** WHAT THE TASK REQUIRES **
Without the images, output each record below as it stands.
*** Opening of INPUT ***
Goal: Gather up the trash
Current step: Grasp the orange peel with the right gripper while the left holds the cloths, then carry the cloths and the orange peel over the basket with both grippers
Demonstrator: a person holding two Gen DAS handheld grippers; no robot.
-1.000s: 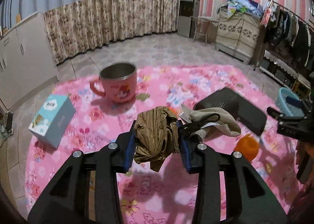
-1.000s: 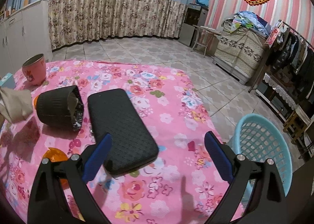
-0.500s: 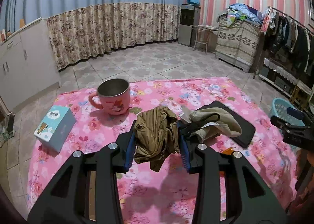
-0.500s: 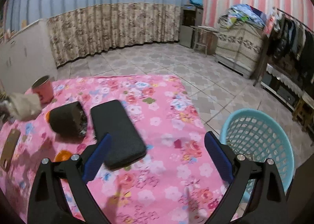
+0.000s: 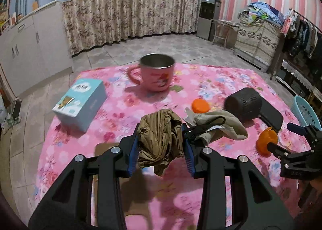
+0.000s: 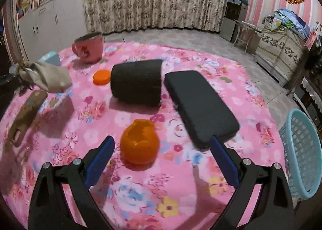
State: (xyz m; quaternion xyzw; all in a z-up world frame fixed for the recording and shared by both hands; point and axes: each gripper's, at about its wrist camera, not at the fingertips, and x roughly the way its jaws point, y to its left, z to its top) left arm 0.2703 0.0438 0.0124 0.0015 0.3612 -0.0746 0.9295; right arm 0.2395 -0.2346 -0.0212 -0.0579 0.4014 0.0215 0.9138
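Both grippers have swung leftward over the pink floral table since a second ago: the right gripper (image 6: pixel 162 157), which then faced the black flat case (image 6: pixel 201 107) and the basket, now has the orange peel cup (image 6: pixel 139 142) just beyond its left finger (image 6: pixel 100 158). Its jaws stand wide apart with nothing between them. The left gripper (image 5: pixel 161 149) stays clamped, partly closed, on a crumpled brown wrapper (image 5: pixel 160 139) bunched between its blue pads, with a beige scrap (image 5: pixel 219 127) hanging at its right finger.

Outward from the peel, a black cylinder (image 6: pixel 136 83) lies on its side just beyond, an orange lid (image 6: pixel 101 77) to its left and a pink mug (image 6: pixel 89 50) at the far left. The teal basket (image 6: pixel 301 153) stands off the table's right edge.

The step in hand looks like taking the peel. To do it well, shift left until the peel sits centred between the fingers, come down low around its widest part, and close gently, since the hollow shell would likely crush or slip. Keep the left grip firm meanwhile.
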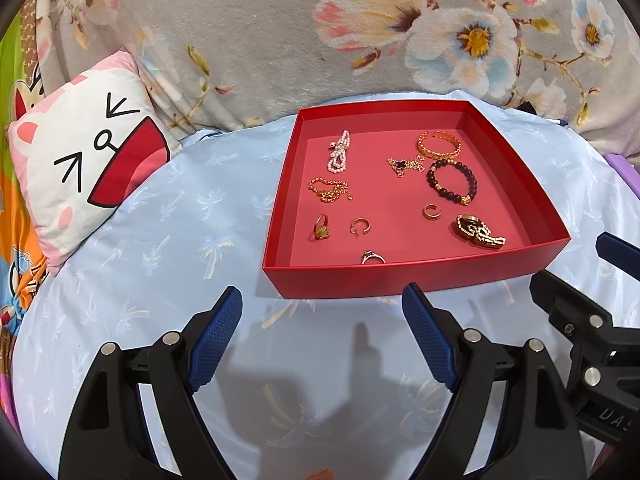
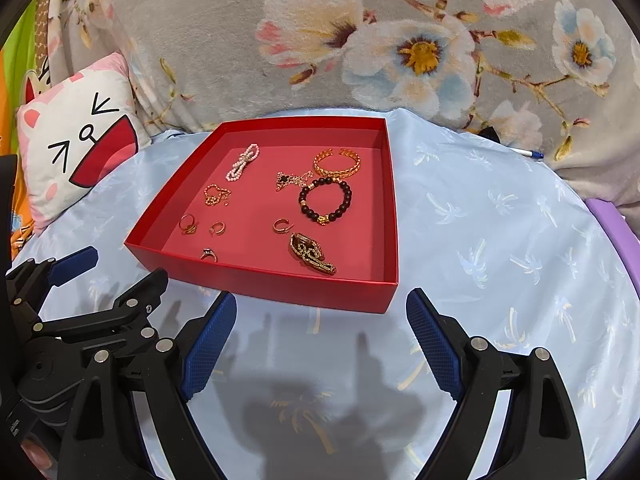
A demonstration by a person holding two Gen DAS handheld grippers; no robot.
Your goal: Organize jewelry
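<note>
A shallow red box (image 1: 400,280) (image 2: 256,280) lies on a light blue sheet and holds several pieces of jewelry: a pearl bracelet (image 1: 339,152) (image 2: 242,167), a gold cuff (image 1: 439,146) (image 2: 337,164), a black bead bracelet (image 1: 452,179) (image 2: 326,200), a gold chain (image 1: 328,190), a clover necklace (image 1: 402,165), a gold watch (image 1: 478,232) (image 2: 312,254) and small rings. My left gripper (image 1: 322,312) is open and empty, just in front of the box. My right gripper (image 2: 320,316) is open and empty, in front of the box's near right corner.
A cat-face pillow (image 1: 80,168) (image 2: 76,148) lies to the left of the box. A grey floral blanket (image 1: 280,40) rises behind it. A pen (image 2: 530,154) lies at the back right. A purple object (image 2: 612,220) shows at the right edge.
</note>
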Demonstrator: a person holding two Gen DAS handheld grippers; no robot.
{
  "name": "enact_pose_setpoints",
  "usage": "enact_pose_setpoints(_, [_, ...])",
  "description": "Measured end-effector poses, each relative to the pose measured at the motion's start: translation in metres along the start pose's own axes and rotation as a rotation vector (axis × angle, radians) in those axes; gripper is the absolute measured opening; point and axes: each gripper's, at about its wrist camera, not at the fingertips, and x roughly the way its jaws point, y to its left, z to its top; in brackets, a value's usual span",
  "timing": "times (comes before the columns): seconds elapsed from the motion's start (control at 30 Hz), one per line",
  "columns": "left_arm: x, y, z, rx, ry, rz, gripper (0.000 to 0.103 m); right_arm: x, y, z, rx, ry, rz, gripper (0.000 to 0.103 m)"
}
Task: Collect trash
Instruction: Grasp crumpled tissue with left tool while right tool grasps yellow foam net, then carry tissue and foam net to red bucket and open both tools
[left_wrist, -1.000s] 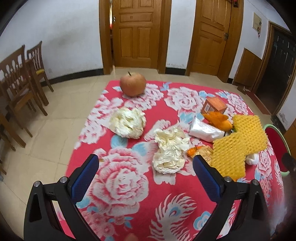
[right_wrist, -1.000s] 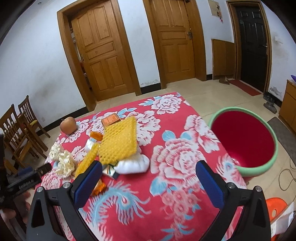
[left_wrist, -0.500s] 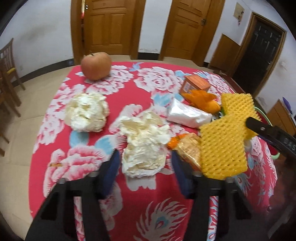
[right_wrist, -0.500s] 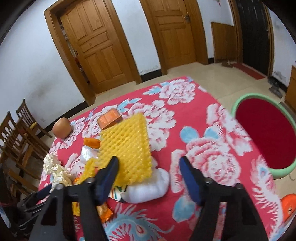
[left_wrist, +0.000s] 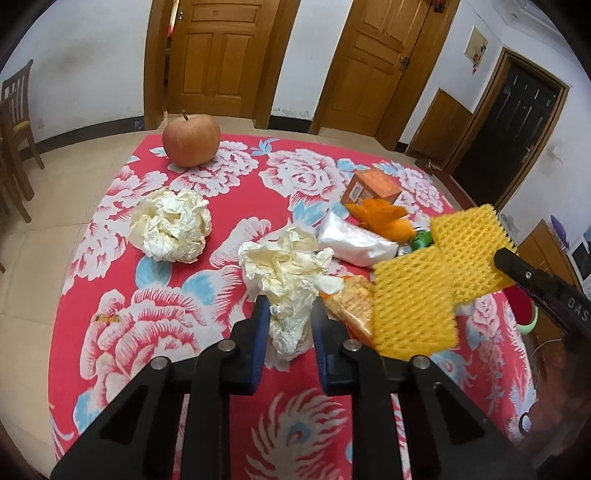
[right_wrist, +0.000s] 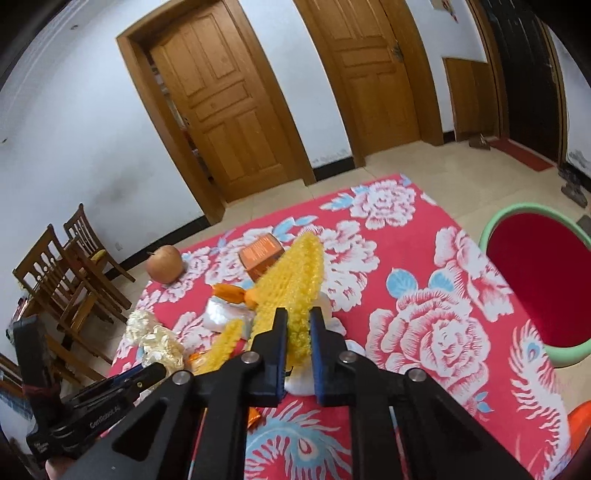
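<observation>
Trash lies on a red floral tablecloth (left_wrist: 155, 332). My left gripper (left_wrist: 287, 314) is shut on a crumpled cream paper wad (left_wrist: 291, 273). A second cream wad (left_wrist: 170, 229) lies to its left. My right gripper (right_wrist: 297, 325) is shut on a yellow foam net (right_wrist: 295, 280), which also shows in the left wrist view (left_wrist: 469, 243). Another yellow foam net (left_wrist: 413, 302) lies beside it. A white bag (left_wrist: 351, 242), orange wrappers (left_wrist: 384, 218) and an orange box (left_wrist: 373, 186) lie behind.
An apple (left_wrist: 191, 140) sits at the table's far left corner. A red basin with a green rim (right_wrist: 539, 284) stands on the floor right of the table. Wooden chairs (right_wrist: 62, 280) stand at the left. Wooden doors line the far wall.
Both grippers moved forward and down and went from open to shut, the left on the near paper wad, the right on the yellow foam net.
</observation>
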Motion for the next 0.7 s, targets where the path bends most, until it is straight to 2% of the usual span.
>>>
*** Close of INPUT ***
** WRITTEN ANSWER **
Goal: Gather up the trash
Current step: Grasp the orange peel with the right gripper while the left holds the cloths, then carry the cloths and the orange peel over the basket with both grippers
Demonstrator: a person holding two Gen DAS handheld grippers; no robot.
-1.000s: 
-1.000s: 
-0.500s: 
-0.500s: 
+0.000s: 
+0.000s: 
State: (xyz m; quaternion xyzw; all in a z-up world frame fixed for the recording and shared by both hands; point and axes: each gripper's, at about its wrist camera, not at the fingertips, and x roughly the way its jaws point, y to its left, z to its top) left arm 0.2703 0.0438 0.0124 0.0015 0.3612 -0.0746 0.9295; right arm 0.2395 -0.2346 -0.0212 -0.0579 0.4014 0.0215 0.9138
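Both grippers have swung leftward over the pink floral table since a second ago: the right gripper (image 6: pixel 162 157), which then faced the black flat case (image 6: pixel 201 107) and the basket, now has the orange peel cup (image 6: pixel 139 142) just beyond its left finger (image 6: pixel 100 158). Its jaws stand wide apart with nothing between them. The left gripper (image 5: pixel 161 149) stays clamped, partly closed, on a crumpled brown wrapper (image 5: pixel 160 139) bunched between its blue pads, with a beige scrap (image 5: pixel 219 127) hanging at its right finger.

Outward from the peel, a black cylinder (image 6: pixel 136 83) lies on its side just beyond, an orange lid (image 6: pixel 101 77) to its left and a pink mug (image 6: pixel 89 50) at the far left. The teal basket (image 6: pixel 301 153) stands off the table's right edge.

The step in hand looks like taking the peel. To do it well, shift left until the peel sits centred between the fingers, come down low around its widest part, and close gently, since the hollow shell would likely crush or slip. Keep the left grip firm meanwhile.
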A demonstration by a person holding two Gen DAS handheld grippers; no robot.
Your goal: Organize jewelry
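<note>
A shallow red box (image 1: 400,280) (image 2: 256,280) lies on a light blue sheet and holds several pieces of jewelry: a pearl bracelet (image 1: 339,152) (image 2: 242,167), a gold cuff (image 1: 439,146) (image 2: 337,164), a black bead bracelet (image 1: 452,179) (image 2: 326,200), a gold chain (image 1: 328,190), a clover necklace (image 1: 402,165), a gold watch (image 1: 478,232) (image 2: 312,254) and small rings. My left gripper (image 1: 322,312) is open and empty, just in front of the box. My right gripper (image 2: 320,316) is open and empty, in front of the box's near right corner.
A cat-face pillow (image 1: 80,168) (image 2: 76,148) lies to the left of the box. A grey floral blanket (image 1: 280,40) rises behind it. A pen (image 2: 530,154) lies at the back right. A purple object (image 2: 612,220) shows at the right edge.
</note>
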Demonstrator: a person holding two Gen DAS handheld grippers; no robot.
{
  "name": "enact_pose_setpoints",
  "usage": "enact_pose_setpoints(_, [_, ...])",
  "description": "Measured end-effector poses, each relative to the pose measured at the motion's start: translation in metres along the start pose's own axes and rotation as a rotation vector (axis × angle, radians) in those axes; gripper is the absolute measured opening; point and axes: each gripper's, at about its wrist camera, not at the fingertips, and x roughly the way its jaws point, y to its left, z to its top; in brackets, a value's usual span",
  "timing": "times (comes before the columns): seconds elapsed from the motion's start (control at 30 Hz), one per line",
  "columns": "left_arm: x, y, z, rx, ry, rz, gripper (0.000 to 0.103 m); right_arm: x, y, z, rx, ry, rz, gripper (0.000 to 0.103 m)"
}
Task: Collect trash
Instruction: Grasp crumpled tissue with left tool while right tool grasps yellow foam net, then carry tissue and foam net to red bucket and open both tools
[left_wrist, -1.000s] 
[right_wrist, -1.000s] 
[left_wrist, -0.500s] 
[right_wrist, -0.500s] 
[left_wrist, +0.000s] 
[right_wrist, +0.000s] 
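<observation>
Trash lies on a red floral tablecloth (left_wrist: 155, 332). My left gripper (left_wrist: 287, 314) is shut on a crumpled cream paper wad (left_wrist: 291, 273). A second cream wad (left_wrist: 170, 229) lies to its left. My right gripper (right_wrist: 297, 325) is shut on a yellow foam net (right_wrist: 295, 280), which also shows in the left wrist view (left_wrist: 469, 243). Another yellow foam net (left_wrist: 413, 302) lies beside it. A white bag (left_wrist: 351, 242), orange wrappers (left_wrist: 384, 218) and an orange box (left_wrist: 373, 186) lie behind.
An apple (left_wrist: 191, 140) sits at the table's far left corner. A red basin with a green rim (right_wrist: 539, 284) stands on the floor right of the table. Wooden chairs (right_wrist: 62, 280) stand at the left. Wooden doors line the far wall.
Both grippers moved forward and down and went from open to shut, the left on the near paper wad, the right on the yellow foam net.
</observation>
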Motion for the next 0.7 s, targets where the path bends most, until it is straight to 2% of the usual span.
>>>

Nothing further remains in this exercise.